This Side of Water: Stories
by Maureen Pilkington
Regal House Publishing


"So there you were, all happy and unaware, in the heart of his secret plan, until he slipped his two slim fingers inside you and helped himself to your soul."

This is a book of secrets. It is not the grand, specific, or cartoonish kind, like who stole the diamonds or who canoodled which forbidden partner. No bright smoking guns and fingerprints sparkle here. Rather, the secrets explored and exposed are of the far more deadly variety. They are the ones that grow inside people, mixed with innate shame and desires, the very essence of humanity, along with its incriminating frailties. No one is supposed to know these secrets. But apparently someone does.

In a brutal collection of dark stories that are funniest when they are most resonant, the author performs one vivisection after another, toppling the reader expectations and formulaic rhythms in stories of very ordinary people and the vicious blades that cut into everyday lives. Themes and settings persist, such as a Long Island community, Catholic upbringing, the shore club, couples at various stages in their relationships, and adults still grappling under the weight of their parents’ influence. Some characters come of age, while others are aging. But the settings and setups matter less than the staggering reveals. The anticipation in each story is crushing, but the revelations are worse.

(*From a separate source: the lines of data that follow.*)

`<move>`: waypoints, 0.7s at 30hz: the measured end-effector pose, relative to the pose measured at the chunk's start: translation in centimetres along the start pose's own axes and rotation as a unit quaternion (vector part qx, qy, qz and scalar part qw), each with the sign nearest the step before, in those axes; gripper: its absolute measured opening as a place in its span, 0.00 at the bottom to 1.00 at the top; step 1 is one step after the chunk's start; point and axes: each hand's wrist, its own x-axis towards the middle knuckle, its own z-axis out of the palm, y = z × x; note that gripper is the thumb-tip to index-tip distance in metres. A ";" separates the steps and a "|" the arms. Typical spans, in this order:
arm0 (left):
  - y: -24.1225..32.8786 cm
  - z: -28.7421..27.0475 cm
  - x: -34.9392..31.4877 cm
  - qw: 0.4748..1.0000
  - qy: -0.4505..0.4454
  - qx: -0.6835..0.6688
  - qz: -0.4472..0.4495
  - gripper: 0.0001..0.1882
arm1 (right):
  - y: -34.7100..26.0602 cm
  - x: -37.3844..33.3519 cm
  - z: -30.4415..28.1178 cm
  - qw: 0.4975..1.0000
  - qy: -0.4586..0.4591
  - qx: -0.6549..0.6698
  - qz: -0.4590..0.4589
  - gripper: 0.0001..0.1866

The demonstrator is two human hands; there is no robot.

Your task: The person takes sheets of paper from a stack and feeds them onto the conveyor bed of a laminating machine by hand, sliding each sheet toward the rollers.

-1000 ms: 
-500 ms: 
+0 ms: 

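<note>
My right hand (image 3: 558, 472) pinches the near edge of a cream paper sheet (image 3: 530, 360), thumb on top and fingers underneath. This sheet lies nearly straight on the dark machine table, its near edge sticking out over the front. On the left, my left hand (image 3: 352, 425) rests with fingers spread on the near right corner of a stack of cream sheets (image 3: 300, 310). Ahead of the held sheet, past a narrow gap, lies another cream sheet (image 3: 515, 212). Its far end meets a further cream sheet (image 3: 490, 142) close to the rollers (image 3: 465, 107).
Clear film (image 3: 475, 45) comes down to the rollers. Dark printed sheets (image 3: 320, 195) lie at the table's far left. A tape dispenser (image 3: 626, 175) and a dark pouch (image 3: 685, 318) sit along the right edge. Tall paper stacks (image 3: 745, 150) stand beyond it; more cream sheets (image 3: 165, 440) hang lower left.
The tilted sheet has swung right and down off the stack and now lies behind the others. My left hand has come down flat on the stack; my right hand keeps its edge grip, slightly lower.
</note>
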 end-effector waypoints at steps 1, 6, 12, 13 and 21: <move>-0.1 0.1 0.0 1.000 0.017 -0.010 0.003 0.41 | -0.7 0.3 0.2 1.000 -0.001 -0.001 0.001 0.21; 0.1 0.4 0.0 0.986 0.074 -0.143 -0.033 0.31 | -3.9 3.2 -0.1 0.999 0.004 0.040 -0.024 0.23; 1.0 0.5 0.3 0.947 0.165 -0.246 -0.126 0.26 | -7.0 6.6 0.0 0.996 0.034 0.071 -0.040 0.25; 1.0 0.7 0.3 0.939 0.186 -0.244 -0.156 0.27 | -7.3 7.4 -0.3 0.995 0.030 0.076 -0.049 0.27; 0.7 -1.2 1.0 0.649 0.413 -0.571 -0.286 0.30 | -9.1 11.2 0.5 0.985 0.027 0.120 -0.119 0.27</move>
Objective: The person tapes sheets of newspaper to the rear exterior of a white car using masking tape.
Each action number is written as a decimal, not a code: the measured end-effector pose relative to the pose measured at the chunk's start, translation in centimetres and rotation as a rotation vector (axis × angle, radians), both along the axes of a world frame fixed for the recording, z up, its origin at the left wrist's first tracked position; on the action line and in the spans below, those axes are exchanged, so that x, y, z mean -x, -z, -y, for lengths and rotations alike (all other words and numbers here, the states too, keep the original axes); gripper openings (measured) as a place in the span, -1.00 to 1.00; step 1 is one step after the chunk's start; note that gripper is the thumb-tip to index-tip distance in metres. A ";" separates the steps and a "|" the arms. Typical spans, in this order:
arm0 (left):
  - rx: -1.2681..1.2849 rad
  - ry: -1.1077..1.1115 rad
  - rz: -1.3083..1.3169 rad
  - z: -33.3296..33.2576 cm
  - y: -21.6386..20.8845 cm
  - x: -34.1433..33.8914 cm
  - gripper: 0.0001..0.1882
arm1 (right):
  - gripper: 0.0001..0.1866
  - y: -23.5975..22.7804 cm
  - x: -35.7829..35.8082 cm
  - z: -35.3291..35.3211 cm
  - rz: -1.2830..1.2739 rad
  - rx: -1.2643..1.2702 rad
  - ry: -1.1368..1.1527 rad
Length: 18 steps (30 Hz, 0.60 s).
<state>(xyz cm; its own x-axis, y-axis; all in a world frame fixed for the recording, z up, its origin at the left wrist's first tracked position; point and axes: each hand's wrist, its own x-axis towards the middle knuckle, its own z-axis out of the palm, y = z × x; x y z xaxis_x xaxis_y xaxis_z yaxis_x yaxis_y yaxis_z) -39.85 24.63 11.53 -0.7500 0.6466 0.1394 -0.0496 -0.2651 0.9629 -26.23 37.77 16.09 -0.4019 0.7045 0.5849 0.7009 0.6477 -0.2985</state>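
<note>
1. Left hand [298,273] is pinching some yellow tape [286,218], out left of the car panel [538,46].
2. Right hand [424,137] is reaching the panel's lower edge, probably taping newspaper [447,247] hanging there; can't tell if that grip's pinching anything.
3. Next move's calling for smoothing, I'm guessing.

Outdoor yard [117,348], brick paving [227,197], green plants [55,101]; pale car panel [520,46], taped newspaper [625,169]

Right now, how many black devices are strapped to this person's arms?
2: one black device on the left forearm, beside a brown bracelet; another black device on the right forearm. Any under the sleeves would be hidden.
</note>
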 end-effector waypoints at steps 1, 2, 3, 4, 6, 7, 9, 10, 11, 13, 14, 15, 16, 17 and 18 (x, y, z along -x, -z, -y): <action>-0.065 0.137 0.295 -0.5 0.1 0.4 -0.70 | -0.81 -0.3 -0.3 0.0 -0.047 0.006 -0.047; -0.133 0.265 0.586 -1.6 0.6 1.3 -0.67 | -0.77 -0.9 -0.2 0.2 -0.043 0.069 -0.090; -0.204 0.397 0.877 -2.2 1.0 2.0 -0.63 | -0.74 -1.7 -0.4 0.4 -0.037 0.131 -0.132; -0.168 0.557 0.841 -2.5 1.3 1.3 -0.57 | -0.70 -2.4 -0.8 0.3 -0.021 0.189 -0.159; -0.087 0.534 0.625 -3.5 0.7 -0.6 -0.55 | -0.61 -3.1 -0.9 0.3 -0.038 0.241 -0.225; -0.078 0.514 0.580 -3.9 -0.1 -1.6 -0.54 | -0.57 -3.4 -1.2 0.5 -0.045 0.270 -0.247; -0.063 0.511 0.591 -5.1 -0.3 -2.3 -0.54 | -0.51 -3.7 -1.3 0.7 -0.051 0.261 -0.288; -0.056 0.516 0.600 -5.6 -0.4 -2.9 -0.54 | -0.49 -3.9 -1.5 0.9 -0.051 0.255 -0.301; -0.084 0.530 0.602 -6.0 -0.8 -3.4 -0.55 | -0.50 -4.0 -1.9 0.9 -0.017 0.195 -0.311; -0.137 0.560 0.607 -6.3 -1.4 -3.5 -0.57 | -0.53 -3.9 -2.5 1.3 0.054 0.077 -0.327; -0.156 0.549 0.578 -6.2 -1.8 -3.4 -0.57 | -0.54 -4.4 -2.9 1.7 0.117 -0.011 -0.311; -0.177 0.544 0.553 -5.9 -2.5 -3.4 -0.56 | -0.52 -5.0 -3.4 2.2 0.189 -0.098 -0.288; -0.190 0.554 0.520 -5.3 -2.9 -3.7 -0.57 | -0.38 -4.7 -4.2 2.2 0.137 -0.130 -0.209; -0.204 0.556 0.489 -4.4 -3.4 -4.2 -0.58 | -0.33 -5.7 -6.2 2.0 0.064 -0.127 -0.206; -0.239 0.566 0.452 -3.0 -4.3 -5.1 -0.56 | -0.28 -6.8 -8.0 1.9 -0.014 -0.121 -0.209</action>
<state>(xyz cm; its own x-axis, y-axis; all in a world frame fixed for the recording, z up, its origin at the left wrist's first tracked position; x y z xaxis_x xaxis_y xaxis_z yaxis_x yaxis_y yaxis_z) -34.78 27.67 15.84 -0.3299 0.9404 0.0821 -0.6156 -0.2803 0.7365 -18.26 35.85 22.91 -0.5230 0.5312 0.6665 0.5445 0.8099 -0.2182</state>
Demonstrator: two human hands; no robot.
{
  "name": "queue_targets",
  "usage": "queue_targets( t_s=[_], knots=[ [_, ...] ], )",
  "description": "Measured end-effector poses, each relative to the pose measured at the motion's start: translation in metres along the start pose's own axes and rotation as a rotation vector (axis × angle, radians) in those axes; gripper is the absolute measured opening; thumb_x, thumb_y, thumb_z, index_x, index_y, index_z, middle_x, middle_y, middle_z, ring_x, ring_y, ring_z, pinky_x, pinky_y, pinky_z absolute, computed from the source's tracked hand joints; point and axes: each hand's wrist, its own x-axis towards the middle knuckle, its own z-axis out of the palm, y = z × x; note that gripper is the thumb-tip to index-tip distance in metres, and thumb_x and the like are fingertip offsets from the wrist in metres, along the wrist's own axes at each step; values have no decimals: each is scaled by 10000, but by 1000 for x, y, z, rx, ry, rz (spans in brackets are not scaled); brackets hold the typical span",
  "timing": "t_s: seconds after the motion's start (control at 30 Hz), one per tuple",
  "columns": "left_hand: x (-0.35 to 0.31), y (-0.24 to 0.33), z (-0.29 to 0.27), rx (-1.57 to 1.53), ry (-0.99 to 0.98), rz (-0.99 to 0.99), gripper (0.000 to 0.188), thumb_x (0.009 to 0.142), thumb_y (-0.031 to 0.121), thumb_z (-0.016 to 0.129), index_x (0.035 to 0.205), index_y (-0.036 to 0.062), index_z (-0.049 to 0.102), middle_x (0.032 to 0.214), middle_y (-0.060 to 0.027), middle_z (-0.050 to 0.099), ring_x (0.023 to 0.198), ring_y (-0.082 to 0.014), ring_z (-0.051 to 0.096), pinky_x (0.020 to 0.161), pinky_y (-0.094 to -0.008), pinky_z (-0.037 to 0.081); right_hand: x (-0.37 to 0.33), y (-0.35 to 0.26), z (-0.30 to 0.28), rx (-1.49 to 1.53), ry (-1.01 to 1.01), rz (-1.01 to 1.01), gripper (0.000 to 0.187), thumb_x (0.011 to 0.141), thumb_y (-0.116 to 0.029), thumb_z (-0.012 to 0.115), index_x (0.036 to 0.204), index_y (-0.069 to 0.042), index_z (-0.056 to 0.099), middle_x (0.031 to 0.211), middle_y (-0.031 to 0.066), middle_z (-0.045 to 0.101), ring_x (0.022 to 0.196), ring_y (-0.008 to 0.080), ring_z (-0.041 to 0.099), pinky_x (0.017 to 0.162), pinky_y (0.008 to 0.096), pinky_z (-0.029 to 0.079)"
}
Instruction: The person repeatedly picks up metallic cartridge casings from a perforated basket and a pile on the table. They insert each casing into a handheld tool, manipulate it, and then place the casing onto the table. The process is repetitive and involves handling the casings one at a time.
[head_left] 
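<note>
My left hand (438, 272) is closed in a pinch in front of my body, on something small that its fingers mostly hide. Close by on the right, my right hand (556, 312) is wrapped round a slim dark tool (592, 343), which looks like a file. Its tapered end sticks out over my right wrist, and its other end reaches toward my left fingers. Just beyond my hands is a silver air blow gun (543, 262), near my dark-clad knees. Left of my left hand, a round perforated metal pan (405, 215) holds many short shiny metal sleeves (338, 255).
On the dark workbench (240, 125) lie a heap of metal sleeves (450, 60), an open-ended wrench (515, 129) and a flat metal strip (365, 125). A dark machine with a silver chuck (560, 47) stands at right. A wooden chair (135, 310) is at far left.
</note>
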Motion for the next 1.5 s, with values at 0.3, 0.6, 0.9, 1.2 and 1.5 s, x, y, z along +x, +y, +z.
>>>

The story summaries sound congenial enough on the surface. An aggressive third-grade girl has less control than she thinks. A husband of thirty years has a consequential New Year’s Eve epiphany. A May-December romance is based on shared stories and a surrogate form of love. A new wife tangos with her predecessor. But over each new world, presented as they are in waves of ironic clarity and familiarity, a hammer hangs over the characters’ heads. Whether they put it there themselves, or whether it grew as naturally as human life, it falls, does its damage, and its victims limp on.